Prompt: Produce as output only the lines below starting at the line with "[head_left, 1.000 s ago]" and continuing through the line with "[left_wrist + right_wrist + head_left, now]", each one exactly as written.

:::::

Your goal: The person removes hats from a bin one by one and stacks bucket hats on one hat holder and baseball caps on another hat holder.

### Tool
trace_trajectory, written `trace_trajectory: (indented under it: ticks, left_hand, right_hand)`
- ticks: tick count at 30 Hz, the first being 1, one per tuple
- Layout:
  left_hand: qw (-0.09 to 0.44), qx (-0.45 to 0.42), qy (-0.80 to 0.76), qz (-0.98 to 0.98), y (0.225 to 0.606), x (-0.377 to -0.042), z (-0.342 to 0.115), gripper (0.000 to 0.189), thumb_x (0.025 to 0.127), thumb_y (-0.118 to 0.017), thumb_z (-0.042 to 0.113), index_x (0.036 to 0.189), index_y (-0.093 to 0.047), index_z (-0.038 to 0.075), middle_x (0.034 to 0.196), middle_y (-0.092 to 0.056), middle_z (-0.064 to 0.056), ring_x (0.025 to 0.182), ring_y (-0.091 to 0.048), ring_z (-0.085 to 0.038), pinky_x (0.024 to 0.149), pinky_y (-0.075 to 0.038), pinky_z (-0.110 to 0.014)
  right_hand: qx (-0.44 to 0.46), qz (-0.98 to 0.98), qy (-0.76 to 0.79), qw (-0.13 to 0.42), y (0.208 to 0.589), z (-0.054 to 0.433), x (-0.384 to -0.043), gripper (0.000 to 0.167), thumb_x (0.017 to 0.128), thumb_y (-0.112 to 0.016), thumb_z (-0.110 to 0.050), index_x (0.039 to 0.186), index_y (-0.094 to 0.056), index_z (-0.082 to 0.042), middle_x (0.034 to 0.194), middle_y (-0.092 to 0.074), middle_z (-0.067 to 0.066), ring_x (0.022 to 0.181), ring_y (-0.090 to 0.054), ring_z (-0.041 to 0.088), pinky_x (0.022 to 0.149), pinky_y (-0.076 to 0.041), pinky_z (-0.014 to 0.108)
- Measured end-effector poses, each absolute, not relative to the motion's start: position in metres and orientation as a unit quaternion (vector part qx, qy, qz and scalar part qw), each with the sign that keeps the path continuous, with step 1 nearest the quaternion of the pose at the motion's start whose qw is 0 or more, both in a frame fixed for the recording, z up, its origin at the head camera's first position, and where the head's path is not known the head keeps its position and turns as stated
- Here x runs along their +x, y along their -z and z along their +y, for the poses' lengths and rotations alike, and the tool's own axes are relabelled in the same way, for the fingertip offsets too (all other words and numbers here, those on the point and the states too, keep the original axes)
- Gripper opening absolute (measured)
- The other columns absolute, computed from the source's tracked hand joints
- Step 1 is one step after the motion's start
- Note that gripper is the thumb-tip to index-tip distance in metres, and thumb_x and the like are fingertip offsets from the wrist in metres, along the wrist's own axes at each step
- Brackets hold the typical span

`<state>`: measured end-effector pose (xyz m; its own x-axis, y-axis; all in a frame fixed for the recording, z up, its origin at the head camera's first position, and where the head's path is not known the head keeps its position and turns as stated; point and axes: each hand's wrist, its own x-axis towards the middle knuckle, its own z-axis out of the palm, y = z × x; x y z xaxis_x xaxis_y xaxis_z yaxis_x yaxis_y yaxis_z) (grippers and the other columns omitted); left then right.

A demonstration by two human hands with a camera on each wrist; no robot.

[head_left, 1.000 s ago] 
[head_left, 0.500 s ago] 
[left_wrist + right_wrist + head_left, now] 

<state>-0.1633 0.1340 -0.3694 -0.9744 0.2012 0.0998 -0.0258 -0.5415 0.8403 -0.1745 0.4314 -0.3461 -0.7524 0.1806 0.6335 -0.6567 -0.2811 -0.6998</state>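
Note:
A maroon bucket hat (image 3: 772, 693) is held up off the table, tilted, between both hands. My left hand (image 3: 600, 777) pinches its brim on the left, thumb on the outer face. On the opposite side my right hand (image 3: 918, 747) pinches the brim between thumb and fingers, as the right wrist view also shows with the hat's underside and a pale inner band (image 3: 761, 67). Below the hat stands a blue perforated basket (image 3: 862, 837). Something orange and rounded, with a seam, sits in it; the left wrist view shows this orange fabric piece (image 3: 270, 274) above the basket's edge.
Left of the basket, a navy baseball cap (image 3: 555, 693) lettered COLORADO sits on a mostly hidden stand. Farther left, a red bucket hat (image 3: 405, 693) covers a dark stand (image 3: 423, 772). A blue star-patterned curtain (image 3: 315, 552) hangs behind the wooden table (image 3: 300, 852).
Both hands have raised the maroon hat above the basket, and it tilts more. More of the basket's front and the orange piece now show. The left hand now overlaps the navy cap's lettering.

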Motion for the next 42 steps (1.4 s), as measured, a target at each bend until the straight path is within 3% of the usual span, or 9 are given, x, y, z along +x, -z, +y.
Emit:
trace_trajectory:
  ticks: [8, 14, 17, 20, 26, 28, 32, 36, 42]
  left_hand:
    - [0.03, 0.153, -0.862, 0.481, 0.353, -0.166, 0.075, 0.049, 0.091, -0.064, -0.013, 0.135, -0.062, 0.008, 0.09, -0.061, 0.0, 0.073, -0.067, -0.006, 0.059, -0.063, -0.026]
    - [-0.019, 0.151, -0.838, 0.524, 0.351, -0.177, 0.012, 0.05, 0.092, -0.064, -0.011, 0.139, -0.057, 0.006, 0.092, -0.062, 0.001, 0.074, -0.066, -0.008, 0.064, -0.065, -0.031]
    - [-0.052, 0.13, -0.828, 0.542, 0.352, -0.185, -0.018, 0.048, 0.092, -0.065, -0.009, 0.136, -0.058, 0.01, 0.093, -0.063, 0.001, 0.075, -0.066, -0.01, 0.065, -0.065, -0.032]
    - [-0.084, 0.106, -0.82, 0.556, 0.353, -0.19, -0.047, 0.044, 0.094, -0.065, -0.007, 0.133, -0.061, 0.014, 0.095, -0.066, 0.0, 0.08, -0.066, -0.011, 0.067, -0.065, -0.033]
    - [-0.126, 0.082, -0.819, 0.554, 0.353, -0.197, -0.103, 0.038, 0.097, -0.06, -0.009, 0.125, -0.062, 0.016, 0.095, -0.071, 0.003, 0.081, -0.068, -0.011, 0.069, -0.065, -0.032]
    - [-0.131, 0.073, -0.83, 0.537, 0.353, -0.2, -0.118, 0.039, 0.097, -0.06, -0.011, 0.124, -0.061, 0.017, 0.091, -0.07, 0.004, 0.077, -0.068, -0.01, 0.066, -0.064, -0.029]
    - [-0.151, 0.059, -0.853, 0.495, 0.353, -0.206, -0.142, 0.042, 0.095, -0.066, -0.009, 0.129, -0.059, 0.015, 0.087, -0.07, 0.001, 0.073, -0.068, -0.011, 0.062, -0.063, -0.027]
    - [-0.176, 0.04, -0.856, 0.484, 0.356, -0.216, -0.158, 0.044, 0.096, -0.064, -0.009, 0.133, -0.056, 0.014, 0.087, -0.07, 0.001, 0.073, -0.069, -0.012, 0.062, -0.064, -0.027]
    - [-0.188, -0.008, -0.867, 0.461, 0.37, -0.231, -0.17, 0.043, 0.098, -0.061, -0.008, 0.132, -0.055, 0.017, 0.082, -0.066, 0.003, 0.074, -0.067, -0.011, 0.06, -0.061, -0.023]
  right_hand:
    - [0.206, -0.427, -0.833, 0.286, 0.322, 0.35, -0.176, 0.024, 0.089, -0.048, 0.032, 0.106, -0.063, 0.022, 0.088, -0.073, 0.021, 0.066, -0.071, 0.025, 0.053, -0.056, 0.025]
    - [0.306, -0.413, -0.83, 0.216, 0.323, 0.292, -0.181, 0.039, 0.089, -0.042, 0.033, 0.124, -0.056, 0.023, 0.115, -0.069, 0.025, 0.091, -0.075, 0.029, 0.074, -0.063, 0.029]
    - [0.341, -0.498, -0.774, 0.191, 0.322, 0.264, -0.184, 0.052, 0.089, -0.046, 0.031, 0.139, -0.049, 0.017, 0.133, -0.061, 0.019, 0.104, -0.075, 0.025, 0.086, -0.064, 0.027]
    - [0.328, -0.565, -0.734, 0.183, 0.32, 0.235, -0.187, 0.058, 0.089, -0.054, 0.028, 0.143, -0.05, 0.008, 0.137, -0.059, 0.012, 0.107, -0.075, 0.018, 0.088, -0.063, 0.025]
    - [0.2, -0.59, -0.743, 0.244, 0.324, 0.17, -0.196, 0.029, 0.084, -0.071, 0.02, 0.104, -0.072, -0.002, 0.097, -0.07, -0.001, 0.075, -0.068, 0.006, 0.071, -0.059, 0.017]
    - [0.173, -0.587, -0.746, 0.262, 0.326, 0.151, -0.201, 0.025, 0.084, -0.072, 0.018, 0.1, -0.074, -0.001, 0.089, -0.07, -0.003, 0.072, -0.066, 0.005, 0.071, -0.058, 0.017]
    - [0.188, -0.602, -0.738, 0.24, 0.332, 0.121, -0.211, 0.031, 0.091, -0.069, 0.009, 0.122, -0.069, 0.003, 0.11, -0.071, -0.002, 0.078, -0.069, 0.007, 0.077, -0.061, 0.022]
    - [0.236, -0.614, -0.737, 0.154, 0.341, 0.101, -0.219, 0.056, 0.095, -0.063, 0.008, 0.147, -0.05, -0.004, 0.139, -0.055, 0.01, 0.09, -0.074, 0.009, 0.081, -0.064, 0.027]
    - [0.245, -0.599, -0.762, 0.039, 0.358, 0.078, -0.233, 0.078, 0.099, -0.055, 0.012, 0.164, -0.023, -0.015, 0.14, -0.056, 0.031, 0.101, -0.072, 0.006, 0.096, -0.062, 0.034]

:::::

Written answer:
[head_left, 1.000 s ago] 
[head_left, 0.500 s ago] 
[left_wrist + right_wrist + head_left, now] 

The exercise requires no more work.